### Exercise instructions
The data below holds the lines to copy: everything from the line containing "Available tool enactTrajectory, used" to the line containing "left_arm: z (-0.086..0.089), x", both ends included, set down exactly.

··· Input for this task

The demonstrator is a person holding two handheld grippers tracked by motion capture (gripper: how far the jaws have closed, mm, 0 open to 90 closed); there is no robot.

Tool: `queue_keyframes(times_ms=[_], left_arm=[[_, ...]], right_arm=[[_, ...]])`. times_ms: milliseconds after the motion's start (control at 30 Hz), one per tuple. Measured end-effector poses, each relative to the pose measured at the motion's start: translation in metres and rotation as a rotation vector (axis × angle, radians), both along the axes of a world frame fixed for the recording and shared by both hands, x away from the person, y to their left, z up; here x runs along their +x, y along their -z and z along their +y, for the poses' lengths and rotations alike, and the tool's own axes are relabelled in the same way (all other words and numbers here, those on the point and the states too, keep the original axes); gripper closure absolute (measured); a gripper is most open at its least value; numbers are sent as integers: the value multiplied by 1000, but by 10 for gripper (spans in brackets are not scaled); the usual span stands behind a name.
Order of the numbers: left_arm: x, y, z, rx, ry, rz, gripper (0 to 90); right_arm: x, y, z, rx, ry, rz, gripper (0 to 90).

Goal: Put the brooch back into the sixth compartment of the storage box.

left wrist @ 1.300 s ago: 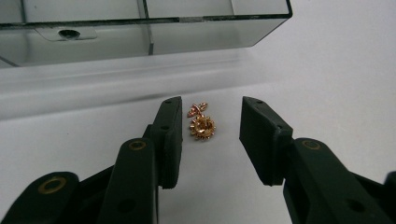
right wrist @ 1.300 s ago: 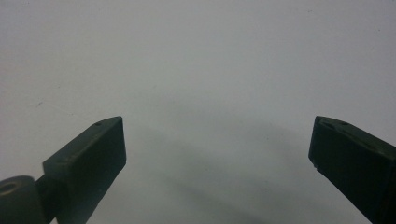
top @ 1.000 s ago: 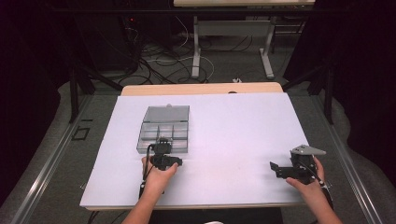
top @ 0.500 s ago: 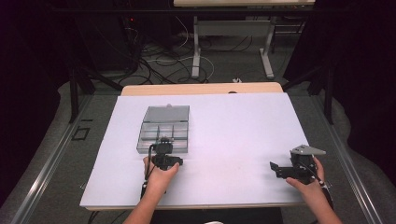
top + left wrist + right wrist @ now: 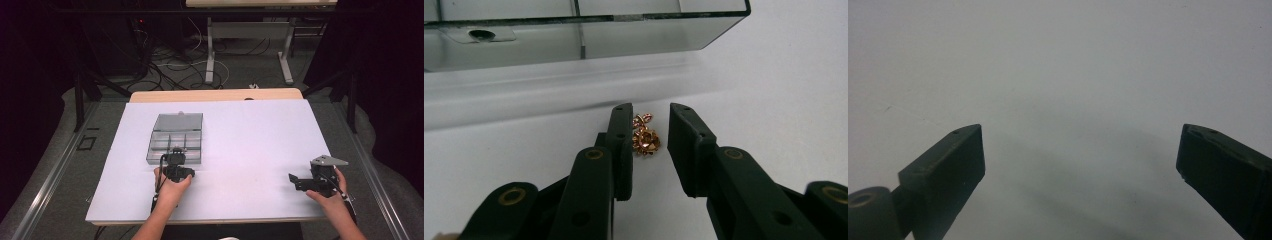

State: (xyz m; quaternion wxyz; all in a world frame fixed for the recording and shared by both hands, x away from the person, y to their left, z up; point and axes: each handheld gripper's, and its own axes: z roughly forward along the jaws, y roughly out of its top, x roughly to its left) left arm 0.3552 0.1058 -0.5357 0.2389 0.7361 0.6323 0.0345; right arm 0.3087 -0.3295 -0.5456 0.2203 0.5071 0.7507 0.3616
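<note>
A small gold flower-shaped trinket (image 5: pixel 646 141) lies on the white table sheet (image 5: pixel 250 135), just in front of a clear grey compartment box (image 5: pixel 175 145) (image 5: pixel 584 35). My left gripper (image 5: pixel 176 156) (image 5: pixel 651 108) points at the box's near wall. Its jaws straddle the trinket and have just been closing. The trinket sits against the left jaw, and a narrow gap still shows at the right jaw. My right gripper (image 5: pixel 294 181) (image 5: pixel 1081 134) rests low over bare sheet at the right, its jaws wide apart with nothing between them.
The box's lid (image 5: pixel 179 121) lies folded back on the far side. A wooden table edge (image 5: pixel 215 95) shows beyond the sheet. Past it on the dark floor are cables (image 5: pixel 170 65) and table legs (image 5: pixel 210 55). A metal rail (image 5: pixel 55 170) runs along the left.
</note>
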Motion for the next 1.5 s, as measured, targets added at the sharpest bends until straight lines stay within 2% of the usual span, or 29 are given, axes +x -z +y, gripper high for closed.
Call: queue_keyframes(times_ms=[300,900,1100,1500], left_arm=[[1,0,3,-4,9,5,781],[1,0,6,-20,14,4,786],[1,0,7,-30,10,-11,787],[0,-4,12,-31,29,-16,787]], right_arm=[[0,1,1,-3,-3,1,52],[0,1,0,1,-1,2,54],[0,1,0,0,-2,0,54],[0,0,0,0,-2,0,55]])
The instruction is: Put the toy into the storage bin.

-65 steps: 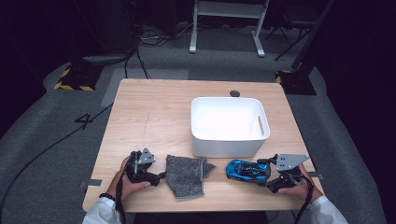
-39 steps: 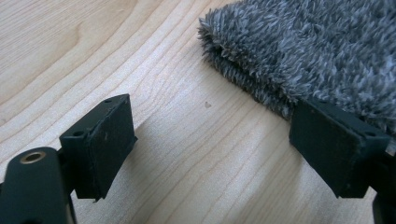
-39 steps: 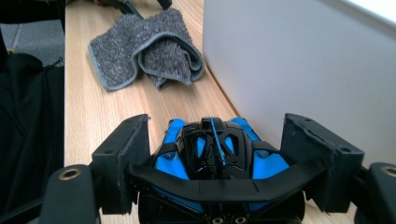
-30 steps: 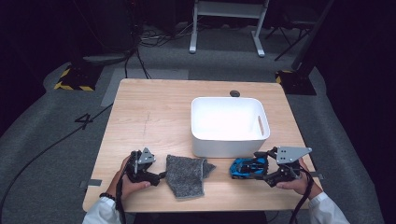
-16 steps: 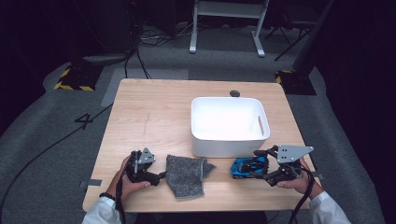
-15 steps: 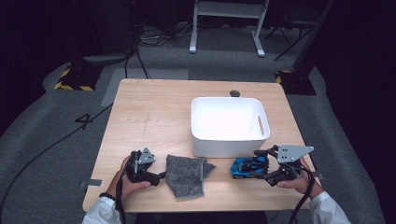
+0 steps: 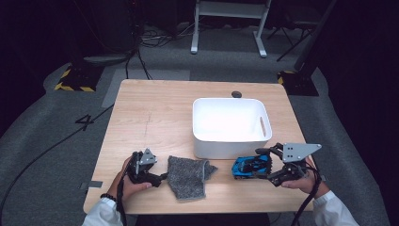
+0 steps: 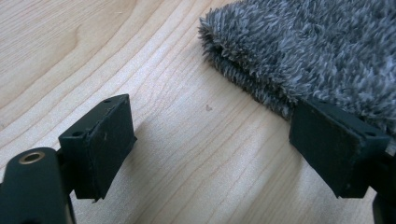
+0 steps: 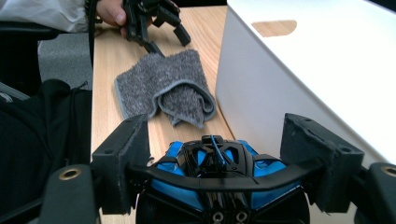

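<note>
**Right hand-held gripper clamps the toy car beside the bin**

The right hand-held gripper [image 9: 217, 161] has its jaws closed on the rear of a blue and black toy car [image 9: 212, 172], one pad against each side. In the high view the car [image 7: 251, 165] sits at the near right of the table [image 7: 155, 113], just in front of the white bin [image 7: 230, 125], with the gripper [image 7: 270, 165] at its right end and the person's hand behind it.

The left hand-held gripper [image 8: 210, 140] stands wide open and low over the wood, gripping nothing. One of its pads lies against the edge of a folded grey cloth [image 8: 317, 51]. In the high view that cloth [image 7: 188, 175] lies between the two grippers, near the front edge, with the left gripper [image 7: 157, 176] at its left side.
</note>
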Motion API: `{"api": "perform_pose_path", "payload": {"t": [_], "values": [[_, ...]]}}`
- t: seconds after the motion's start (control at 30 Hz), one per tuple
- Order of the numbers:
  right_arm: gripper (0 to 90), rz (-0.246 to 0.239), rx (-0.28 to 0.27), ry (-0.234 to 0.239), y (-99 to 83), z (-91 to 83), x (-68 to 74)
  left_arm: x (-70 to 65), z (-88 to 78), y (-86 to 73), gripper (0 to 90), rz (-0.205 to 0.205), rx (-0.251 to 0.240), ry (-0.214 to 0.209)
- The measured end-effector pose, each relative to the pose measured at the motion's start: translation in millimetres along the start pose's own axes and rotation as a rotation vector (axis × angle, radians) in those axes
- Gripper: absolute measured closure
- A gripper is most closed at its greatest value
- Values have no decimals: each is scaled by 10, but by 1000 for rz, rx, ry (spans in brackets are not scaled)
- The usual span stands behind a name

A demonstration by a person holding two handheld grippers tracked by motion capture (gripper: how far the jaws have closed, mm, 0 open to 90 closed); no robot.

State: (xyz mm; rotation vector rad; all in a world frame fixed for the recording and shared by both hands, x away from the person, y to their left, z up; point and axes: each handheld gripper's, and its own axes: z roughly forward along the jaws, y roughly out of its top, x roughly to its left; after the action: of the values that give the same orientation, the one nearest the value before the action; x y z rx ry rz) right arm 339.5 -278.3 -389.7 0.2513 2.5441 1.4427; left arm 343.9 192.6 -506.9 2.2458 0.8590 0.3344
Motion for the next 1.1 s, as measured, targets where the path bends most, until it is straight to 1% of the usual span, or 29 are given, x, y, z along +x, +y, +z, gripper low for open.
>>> {"api": "perform_pose_path", "payload": {"t": [0.2,0.33,0.47,0.53,0.73,1.0,1.1], "values": [[249,-40,-1,10,162,-66,22,-1,0,0,144,-1,0,1],[249,-43,-16,16,263,-109,11,0,-1,1,144,2,1,3],[249,-65,-13,13,379,-151,6,-6,0,-1,144,-4,0,3],[249,-65,-17,18,441,-178,1,-6,0,-1,145,-5,0,3],[249,-84,-32,10,611,-242,10,-6,-1,-1,145,-5,0,3],[249,-102,-57,6,738,-299,-9,-8,0,-2,144,-8,-1,2],[249,-100,-66,9,773,-315,-21,-6,0,-1,144,-5,0,3]]}}
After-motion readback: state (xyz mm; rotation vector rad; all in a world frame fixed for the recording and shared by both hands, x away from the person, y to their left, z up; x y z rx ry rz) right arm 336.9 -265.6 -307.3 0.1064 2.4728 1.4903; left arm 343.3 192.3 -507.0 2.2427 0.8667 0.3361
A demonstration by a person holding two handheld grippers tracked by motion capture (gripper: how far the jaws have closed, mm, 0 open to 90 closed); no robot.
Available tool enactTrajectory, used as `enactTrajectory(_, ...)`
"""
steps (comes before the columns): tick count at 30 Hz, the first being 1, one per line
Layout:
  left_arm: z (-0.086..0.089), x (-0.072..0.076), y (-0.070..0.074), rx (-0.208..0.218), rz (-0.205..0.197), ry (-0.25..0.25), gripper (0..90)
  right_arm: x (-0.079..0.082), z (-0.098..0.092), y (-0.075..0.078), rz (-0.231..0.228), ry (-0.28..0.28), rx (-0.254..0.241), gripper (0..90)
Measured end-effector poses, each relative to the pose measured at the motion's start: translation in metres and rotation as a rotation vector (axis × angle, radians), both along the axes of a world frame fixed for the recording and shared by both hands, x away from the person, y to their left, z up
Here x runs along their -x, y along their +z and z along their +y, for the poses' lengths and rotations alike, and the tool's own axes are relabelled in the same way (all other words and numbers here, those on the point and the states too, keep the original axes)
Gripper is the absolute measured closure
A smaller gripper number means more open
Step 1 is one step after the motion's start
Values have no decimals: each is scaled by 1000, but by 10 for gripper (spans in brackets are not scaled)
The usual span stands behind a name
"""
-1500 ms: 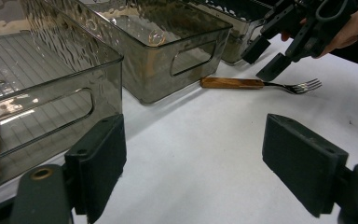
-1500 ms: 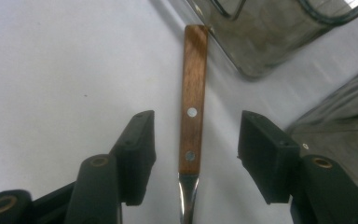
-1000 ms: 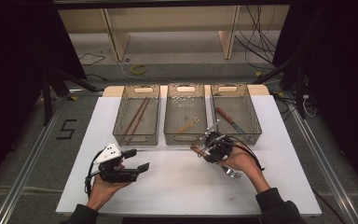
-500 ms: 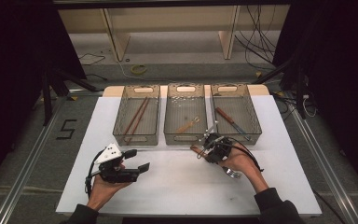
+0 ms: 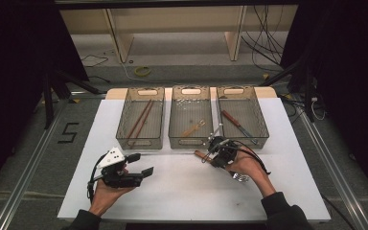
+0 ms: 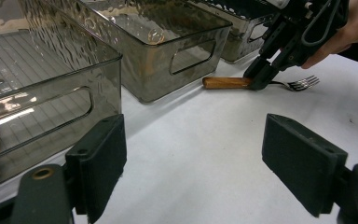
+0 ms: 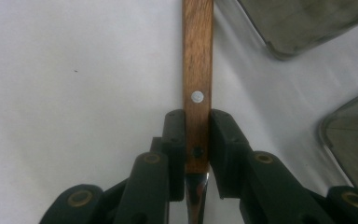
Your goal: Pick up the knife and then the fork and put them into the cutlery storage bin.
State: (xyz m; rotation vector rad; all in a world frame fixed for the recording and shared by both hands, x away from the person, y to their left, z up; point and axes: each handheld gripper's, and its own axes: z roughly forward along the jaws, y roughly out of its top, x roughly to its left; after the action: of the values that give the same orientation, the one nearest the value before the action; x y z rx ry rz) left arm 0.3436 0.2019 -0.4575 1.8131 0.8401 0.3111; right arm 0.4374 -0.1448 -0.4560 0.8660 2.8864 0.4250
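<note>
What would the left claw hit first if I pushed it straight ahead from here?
Probably the wooden-handled fork held by the right claw, though depth is unclear; the middle bin stands just left of that line.

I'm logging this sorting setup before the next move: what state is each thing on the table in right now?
Fork: flat on the table, wooden handle clamped.
Right gripper: jaws just closing, shut on the fork.
Left gripper: jaws open, nothing between them.
Left bin: holds chopsticks.
Middle bin: holds one wooden-handled utensil.
Right bin: holds a knife.
</note>
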Motion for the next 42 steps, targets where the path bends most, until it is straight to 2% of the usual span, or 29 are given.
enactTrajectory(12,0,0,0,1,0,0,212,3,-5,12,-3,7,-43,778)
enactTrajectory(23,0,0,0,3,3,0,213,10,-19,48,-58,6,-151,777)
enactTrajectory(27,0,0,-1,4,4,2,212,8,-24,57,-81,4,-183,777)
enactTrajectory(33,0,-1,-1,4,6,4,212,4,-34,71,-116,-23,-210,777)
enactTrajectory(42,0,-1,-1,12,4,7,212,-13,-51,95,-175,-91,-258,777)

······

### Result
Available tool enactTrajectory, used as `enactTrajectory(_, ...)`
"""
steps (comes before the columns): tick count at 30 Hz, the first being 1, one per line
Layout:
  left_arm: z (-0.086..0.089), x (-0.072..0.076), y (-0.070..0.074), rx (-0.208..0.218), rz (-0.205..0.197), ry (-0.25..0.25), gripper (0..90)

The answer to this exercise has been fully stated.